Learning to Say No
The Love Parade disaster in Duisburg, Germany led to the deaths of 21 people. Many factors contributed to this tragedy, and the many other like it; how do technicians and other theatre professionals learn to say ‘no’ when it is necessary?
The Love Parade was a popular electronic dance music (EDM) festival and ‘technoparade’ that originated in 1989 in West Berlin, Germany. It was held annually in Berlin from 1989 to 2003 and in 2006, then from 2007 to 2010 in the Ruhr region, sometimes attracting over 1 million people. The event was not without problems: in some years the organisers failed to get the necessary permits, there were complaints about the behaviour of people attending, and the lack of proper facilities for them, such as toilets.
The 2010 The Love Parade in Duisburg took place on 24 July, with between 200,000 and 1.4 million people reported to be attending the event. Admittance to the festival grounds was supposed to begin at 11am but was deferred until around 12 noon. There was only one main entrance to the festival area, a ramp reached from a 240m long tunnel and several underpasses. The crowd, unable to enter the festival, kept pushing into the confined space, despite being told by the police by loudspeaker they should turn back. The result was a crush in which 21 people died from suffocation, and a further 652 people were injured.
None of the organisations or officials involved took any blame for the disaster. The organiser of the festival, Rainer Schaller, said the police had not managed the crowd control correctly, while the interior minister of North Rhine-Westphalia said the blame lay with Schaller and his company Lopavent and its staff, for not putting in place the right security measures. Later, the mayor of Duisburg, Adolf Sauerland, admitted he had misled the public regarding the number of people expected to attend the event – the claimed 1.4m turned out to be less than 250,000.
Criminal charges were brought against ten employees of the city of Duisburg and of the company that organized the event, but they were eventually rejected by the court due to the prosecutors’ failure to establish evidence for the alleged acts of negligence and their causal connection to the deaths. After years of investigation and many days of trial, the proceedings were dropped in May 2020. The court found the area was not suitable for the Love Parade 2010; none of the ten defendants were sentenced.

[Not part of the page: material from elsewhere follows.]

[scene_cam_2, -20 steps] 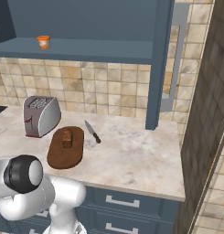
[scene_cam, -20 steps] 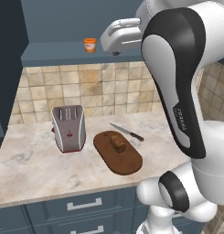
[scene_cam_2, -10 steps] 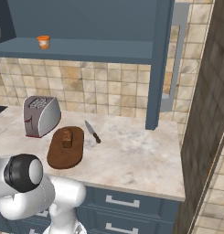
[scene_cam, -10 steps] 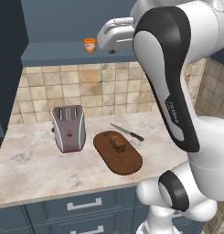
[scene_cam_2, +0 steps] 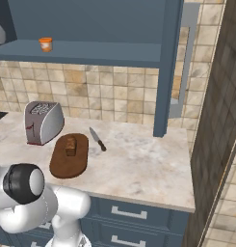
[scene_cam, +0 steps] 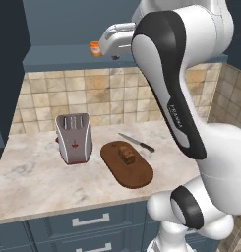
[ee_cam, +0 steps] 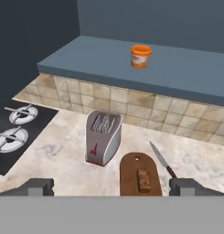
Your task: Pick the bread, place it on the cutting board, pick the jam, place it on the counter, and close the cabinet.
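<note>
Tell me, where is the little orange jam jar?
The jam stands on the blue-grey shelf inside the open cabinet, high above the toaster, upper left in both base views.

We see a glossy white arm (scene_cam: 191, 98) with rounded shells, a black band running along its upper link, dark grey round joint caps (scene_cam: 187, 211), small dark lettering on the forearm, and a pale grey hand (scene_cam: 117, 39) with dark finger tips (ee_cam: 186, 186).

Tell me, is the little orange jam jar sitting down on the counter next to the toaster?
No, the jam stands up on the blue-grey shelf inside the cabinet, well above the toaster on the counter.
</note>
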Tool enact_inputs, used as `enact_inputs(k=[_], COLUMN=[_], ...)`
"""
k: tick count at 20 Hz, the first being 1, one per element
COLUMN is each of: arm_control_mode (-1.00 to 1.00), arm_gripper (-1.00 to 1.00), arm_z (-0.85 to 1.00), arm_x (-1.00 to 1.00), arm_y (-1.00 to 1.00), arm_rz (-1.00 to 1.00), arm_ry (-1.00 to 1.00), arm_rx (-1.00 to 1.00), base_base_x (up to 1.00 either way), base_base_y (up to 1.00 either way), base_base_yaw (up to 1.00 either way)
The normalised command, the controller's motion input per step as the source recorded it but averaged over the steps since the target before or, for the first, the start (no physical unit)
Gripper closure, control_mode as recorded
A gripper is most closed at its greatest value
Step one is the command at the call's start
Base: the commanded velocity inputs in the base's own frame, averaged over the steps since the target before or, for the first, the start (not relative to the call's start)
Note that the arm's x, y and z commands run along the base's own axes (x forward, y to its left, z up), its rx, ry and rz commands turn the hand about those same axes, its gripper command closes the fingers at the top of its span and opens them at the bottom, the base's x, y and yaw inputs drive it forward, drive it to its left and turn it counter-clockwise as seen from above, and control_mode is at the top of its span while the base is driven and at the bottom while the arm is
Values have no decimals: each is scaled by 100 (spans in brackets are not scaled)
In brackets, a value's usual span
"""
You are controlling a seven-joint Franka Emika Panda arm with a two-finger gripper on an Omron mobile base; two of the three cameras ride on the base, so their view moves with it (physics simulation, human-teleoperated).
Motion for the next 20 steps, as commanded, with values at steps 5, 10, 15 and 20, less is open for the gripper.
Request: enact_inputs(k=[5,10,15,20], arm_control_mode=[-100,-100,-100,-100], arm_gripper=[-100,-100,-100,-100], arm_z=[-5,-2,-4,-4], arm_x=[31,33,31,30], arm_y=[0,0,4,8], arm_rz=[0,0,0,0], arm_ry=[0,0,0,0], arm_rx=[0,0,0,0], base_base_x=[0,0,0,0], base_base_y=[0,0,0,0], base_base_yaw=[0,0,0,0])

The Love Parade disaster is just one of many occasions where safety planning has failed, and these incidents are not new: more than a century before the Love Parade disaster, a similarly large-scale tragedy occurred, the fire at the Vienna Ringtheater in 1881, claiming 384 lives. A gas light failed to ignite, and when it was relit there was an explosion, spreading fire rapidly backstage, then to the stage and auditorium (J.05). The following year, the so-called Ringtheater trial took place. All accused municipal employees were acquitted, while three theatre employees, the theatre director and two technicians, were sentenced to prison terms of between four and eight months and partial payment of damages. The director was released by imperial pardon after only a few weeks in prison, but the stage technicians remained in jail.
Beyond the specific failures that led to each of these disasters, they can teach us something else. Technicians, production managers, designers, and all those who are involved in planning and delivering an event or show are the ‘yes’ people – the people who make things happen. When there is not enough time, not enough money, not enough people, they do the apparently impossible to delight, amaze and move an audience. This is their professional identity: that they quietly and without fuss produce the magic, night after night. It is what audiences, directors, producers, city officials, and many others want and expect. And yet this identity, as the ‘yes’ people, sometimes comes into conflict with another identity, as the people with the knowledge and expertise to know when it is necessary to say ‘no’.
Saying ‘no’ can be hard. It is doubly hard when your whole identity is about saying yes. How can we learn to do better, perhaps even to prevent the next tragedy? Firstly, we must continue to vindicate the figure of the professional by learning to say no when you yourself, as a professional, know that the safety processes are not being complied with. Secondly, we must recognise that saying ‘yes’ comes with a lot more than we perhaps are able to see – the reason we say ‘yes’ may be because we want to perform well, please the people we work with, and avoid conflict, rather than because it is the right answer.
Thirdly, and perhaps most importantly, we need to recognise that it is not our responsibility to carry alone. The people we are saying ‘yes’ or ‘no’ to, also carry responsibility, especially when they have more power than us. They have a responsibility to listen, to recognise the ‘no’ that they may not want to hear, that may lead to great difficulties, is still the correct answer and must be listened to. We must try to teach them this truth.
The identity of technicians arises from a long history of practice within the theatre industry. By understanding that history better, we can perhaps strive for a professional identity that is able to say both ‘yes’ and ‘no’ at the right times, and for our voice to be listened to by those who need to hear it.